We’ve seen in the previous section that \(A\) rotates its input vector clockwise by 90 degrees. Of course when we apply \(A\), take the resulting vector, and apply \(A\) again, that gets rotated by 90 degrees. So applying \(A\) twice rotates the original input clockwise by 180 degrees. Mathematically, we can express it like this: \(A(Ax)\). We perform matrix-vector multiplication \(Ax\) which produces a vector, we take that vector, and perform matrix-vector multiplication on that.

Normally in math we want the multiplication operation to associate. It would be strange if the result of \(2*(2*3)\) were different from \((2*2)*3\). So it’s sensible to apply this principle to matrices and make their multiplication associative. In other words, we want the following equation to be true: \[ A(Ax)=(AA)x \]

Since \(A(Ax)\) rotated \(x\) clockwise by 180 degrees, ideally \(AA\) would be a matrix that does exactly the same thing. To put it more generally, if matrix \(A\) performs some operation, and another matrix \(B\) performs a different operation, we want the matrix \(M=AB\) to perform both of those operations one after another. A different way of putting it is that if we think of matrices as functions, we want matrix multiplication to act in the same way as function composition.

This is exactly what matrix multiplication does. The derivation is a little bit messy, so instead of doing it inline I added it an appendix at the end of this post. If you forget why matrix-matrix multiplication is defined the way it is, you can always come back to this explanation.

Type systems

Let’s look at another example of matrix-vector multiplication, this time with a non-square matrix:

\[\begin{bmatrix} 0 & 1 \\ -1 & 0 \\ 0 & 0 \end{bmatrix} \qvec{1 \\ 2} =\qvec{2 \\ -1 \\ 0}\]

Let’s call this matrix on the left \(M\). In the equation above we get our result by performing the dot product of \(\qvec{1, 2}\) with every row of \(M\). In other words, we treat each row of \(M\) as a vector, perform a pairwise multiplication of its elements with \(\qvec{1, 2}\), and sum them.

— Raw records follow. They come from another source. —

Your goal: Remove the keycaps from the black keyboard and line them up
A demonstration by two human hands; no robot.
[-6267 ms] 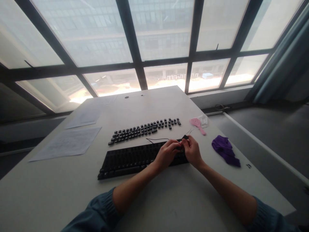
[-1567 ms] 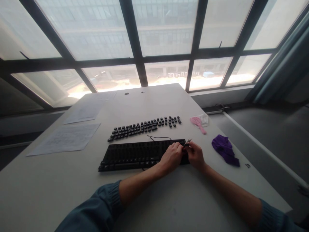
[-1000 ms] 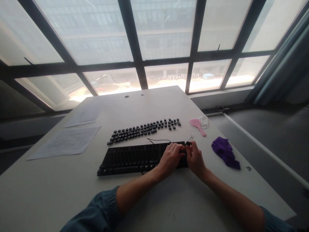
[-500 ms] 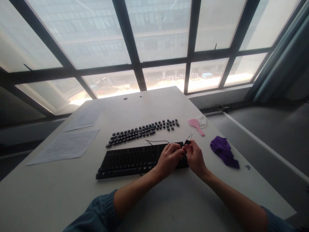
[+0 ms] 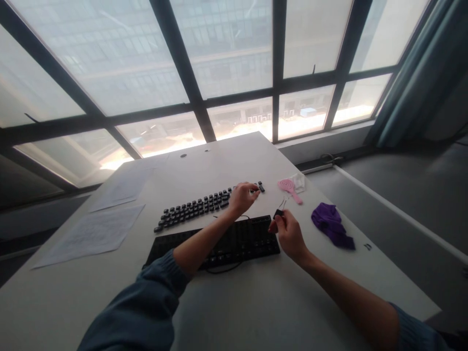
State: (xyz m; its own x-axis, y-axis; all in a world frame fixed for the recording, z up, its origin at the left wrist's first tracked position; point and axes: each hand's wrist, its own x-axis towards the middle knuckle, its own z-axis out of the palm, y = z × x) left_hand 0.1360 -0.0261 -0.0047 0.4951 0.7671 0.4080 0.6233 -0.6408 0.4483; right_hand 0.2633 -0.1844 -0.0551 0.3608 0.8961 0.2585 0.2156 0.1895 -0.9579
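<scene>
My left hand (image 5: pixel 244 197) reaches over the right part of the rows of loose black keycaps (image 5: pixel 197 208), its fingertips pinched close to the keycaps at the right end; whether a keycap is between them is too small to tell. Just right of the black keyboard (image 5: pixel 226 243), my right hand (image 5: pixel 289 234) is closed on a small black tool (image 5: pixel 278 213) with thin wire prongs pointing up and away. The keyboard lies below the keycap rows, partly covered by my left forearm.
A pink brush (image 5: pixel 290 189) rests by a white crumpled wrapper (image 5: pixel 299 182). Right of my right hand lies a purple cloth (image 5: pixel 332 225), with small dark pieces (image 5: pixel 367 246) beyond it. Printed papers (image 5: pixel 91 234) are on the left of the white table (image 5: pixel 226 165).
My left hand has moved from beside my right hand, over the keyboard, up to the keycap rows. My right hand still holds the tool. The whole view has shifted slightly.
</scene>
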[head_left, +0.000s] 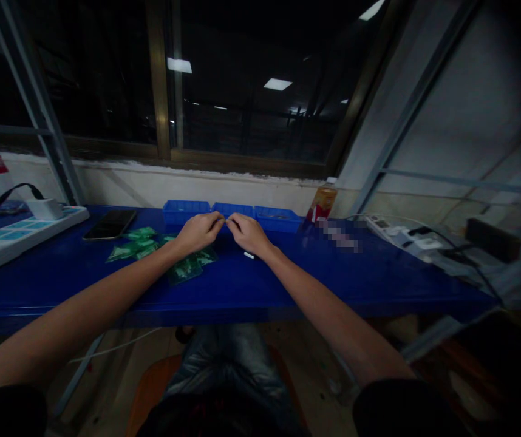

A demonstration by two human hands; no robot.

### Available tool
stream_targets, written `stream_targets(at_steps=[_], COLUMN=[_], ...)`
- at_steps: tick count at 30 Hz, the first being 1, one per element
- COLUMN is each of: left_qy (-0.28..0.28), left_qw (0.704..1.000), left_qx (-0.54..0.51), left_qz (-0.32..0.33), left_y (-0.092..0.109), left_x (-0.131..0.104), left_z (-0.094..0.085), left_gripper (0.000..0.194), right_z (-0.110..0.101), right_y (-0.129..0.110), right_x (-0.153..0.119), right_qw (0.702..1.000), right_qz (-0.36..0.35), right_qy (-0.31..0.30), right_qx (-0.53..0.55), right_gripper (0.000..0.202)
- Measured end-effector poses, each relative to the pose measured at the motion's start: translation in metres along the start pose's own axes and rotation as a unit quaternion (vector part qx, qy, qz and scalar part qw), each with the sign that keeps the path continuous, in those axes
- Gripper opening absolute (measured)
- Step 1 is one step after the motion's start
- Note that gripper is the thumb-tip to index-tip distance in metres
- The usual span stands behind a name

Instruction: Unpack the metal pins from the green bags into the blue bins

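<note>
My left hand [200,232] and my right hand [247,232] meet fingertip to fingertip above the blue table [283,273]. Both are closed in a pinch, and whatever lies between the fingers is too small to make out. Just below my right hand a small white stick-like piece [248,255] rests on the table. Beside and partly under my left wrist lie several small green-tinted clear bags [187,267], with more green bags [138,243] to the left. Behind my hands stand three blue bins, a left bin [186,210], a middle bin [242,210] and a right bin [276,218].
A phone [110,224] and a white power strip [28,233] with a plugged-in adapter [44,209] lie on the left. At the right stand a drink bottle [322,203] and another power strip with cables [418,243]. Metal frame posts [55,139] rise by the window.
</note>
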State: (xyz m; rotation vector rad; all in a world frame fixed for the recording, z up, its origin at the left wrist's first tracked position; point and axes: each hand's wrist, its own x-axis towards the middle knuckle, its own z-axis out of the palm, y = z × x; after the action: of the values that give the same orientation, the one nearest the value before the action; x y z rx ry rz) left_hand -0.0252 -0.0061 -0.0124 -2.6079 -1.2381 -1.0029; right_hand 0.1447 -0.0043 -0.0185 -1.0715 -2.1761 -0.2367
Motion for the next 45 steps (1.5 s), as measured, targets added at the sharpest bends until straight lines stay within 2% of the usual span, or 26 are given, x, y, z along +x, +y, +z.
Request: stream_targets(at_steps=[9,17,25,32,41,45], left_qy=[-0.007,-0.028,-0.03,-0.016,-0.03,-0.033], left_qw=[0.999,0.995,0.994,0.997,0.994,0.994], left_qx=[0.027,0.074,0.077,0.048,0.071,0.078], left_qz=[-0.019,-0.068,-0.067,-0.057,-0.073,-0.066], left_y=[0.0056,0.006,0.008,0.0078,0.0067,0.0059], left_x=[-0.0025,-0.0023,-0.0027,-0.0031,-0.0028,-0.0014], left_z=[0.0021,0.0008,-0.0001,0.0005,-0.0014,-0.0005], left_gripper=[0.026,0.031,0.033,0.029,0.031,0.033], right_z=[-0.0005,-0.004,-0.0004,-0.0016,0.0,-0.0023], right_y=[0.0011,-0.0017,-0.0003,-0.0012,0.0011,-0.0007], right_x=[0.0016,-0.0017,-0.001,0.0004,-0.0012,-0.0016], right_qw=[1.0,0.998,0.999,0.999,0.997,0.998], right_qz=[0.005,0.029,0.009,0.012,0.027,0.015], right_qy=[-0.005,-0.002,0.012,0.019,0.012,0.002], right_qx=[-0.001,0.063,0.042,0.027,0.071,0.067], right_gripper=[0.034,0.027,0.019,0.023,0.028,0.022])
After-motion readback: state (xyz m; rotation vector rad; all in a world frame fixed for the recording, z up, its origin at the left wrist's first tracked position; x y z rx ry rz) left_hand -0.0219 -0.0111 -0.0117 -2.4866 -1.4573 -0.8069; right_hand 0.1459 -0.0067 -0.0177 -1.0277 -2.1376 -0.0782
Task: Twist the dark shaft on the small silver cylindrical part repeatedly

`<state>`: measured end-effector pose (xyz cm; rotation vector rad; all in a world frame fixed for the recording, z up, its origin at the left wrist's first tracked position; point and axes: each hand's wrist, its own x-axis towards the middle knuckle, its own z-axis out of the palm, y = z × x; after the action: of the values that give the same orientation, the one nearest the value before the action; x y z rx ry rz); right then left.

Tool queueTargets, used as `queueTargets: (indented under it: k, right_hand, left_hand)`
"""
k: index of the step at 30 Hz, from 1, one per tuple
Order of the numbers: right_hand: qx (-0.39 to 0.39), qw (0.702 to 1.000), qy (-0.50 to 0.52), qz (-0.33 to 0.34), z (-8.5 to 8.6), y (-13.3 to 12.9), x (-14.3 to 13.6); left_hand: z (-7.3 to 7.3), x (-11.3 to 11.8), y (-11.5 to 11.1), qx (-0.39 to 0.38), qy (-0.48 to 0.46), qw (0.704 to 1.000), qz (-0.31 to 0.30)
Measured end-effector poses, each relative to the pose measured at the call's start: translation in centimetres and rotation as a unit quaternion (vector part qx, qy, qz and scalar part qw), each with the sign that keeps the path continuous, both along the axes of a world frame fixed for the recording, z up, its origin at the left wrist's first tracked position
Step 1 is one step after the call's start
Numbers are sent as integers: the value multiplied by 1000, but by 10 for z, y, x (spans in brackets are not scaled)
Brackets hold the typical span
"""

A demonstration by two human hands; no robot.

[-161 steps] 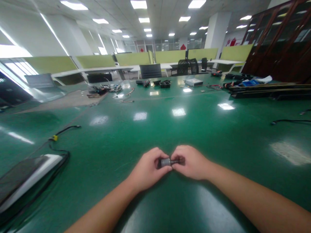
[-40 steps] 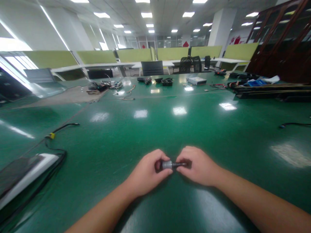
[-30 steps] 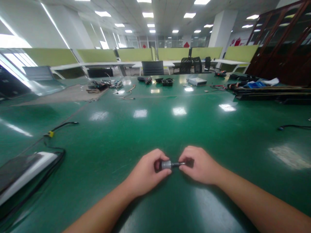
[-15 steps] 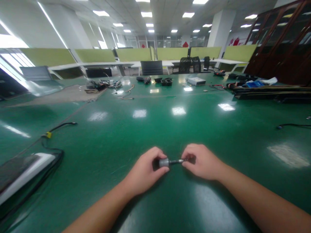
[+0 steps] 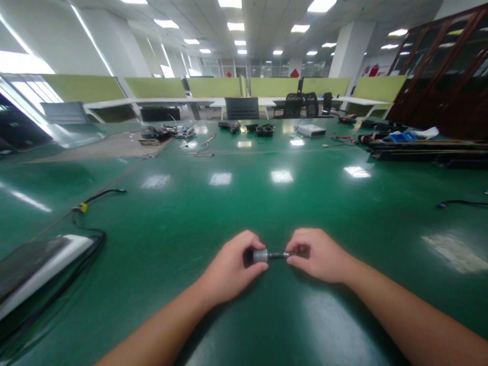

Now here is something interesting. Since you can’t perform a dot product of two vectors with different dimensions, for matrix-vector multiplication to work the number of elements in \(\qvec{1, 2}\) must be equal to the number of columns in \(M\). Switching to thinking of \(M\) as a function, we’ve now learned something about the type of its input. \(M\)’s arguments must be vectors of two dimensions.

The opposite is true for \(M\)’s rows. Because we perform a dot product of \(\qvec{1, 2}\) with every row of \(M\) and \(M\) has three rows, the output vector must necessarily have three elements. And so, the number of rows in \(M\) tells us about the type of its output.

Here is a simple way of expressing this in typescript:

// Columns are the input; rows are the output
type mC = [number, number];
type mR = [number, number, number];
type M = (in: mC) -> mR;

Now let’s consider how types for matrix multiplication work. Suppose we have a different matrix \(N\), and we’d like to multiply \(N\) by \(M\). What must the type of the matrix \(N\) be? Well, if we look at a term \(NMx\), \(M\)’s output becomes \(N\)’s input. Thefore, \(N\)’s input and \(M\)’s output must be of the same type. In other words, \(N\)’s number of columns must be the same as \(M\)’s number of rows:

type N = (in: mR) -> any;

When you think about which matrices can and cannot be multiplied by each other, it’s actually quite simple– the output of one matrix (its rows) must have the same dimension as the input of another (its columns). If you get confused about that, perhaps writing it out in typescript notation will help!

What’s next?

This post should give you a basic intuition for what matrices are and how they work. However, we’ve just scrated the surface. Here are some interesting questions for you to consider:

You saw we can treat rows of a matrix as vectors. What is the intuitive meaning of these row vectors?
This (correctly) suggests we can also treat matrix columns as vectors. What is the intuitive meaning of column vectors?
If we think of a matrix \(A\) as a function, can we look at it and tell which inputs result in the output of zero? In other words, how do we solve \(Ax=0\)?
We know matrix multiplication can be thought of as composing two functions into a single function. Can we do the opposite and break up a matrix into multiple smaller functions? How? And what would these smaller functions do?
What the heck are determinants, eigenvectors, and eigenvalues?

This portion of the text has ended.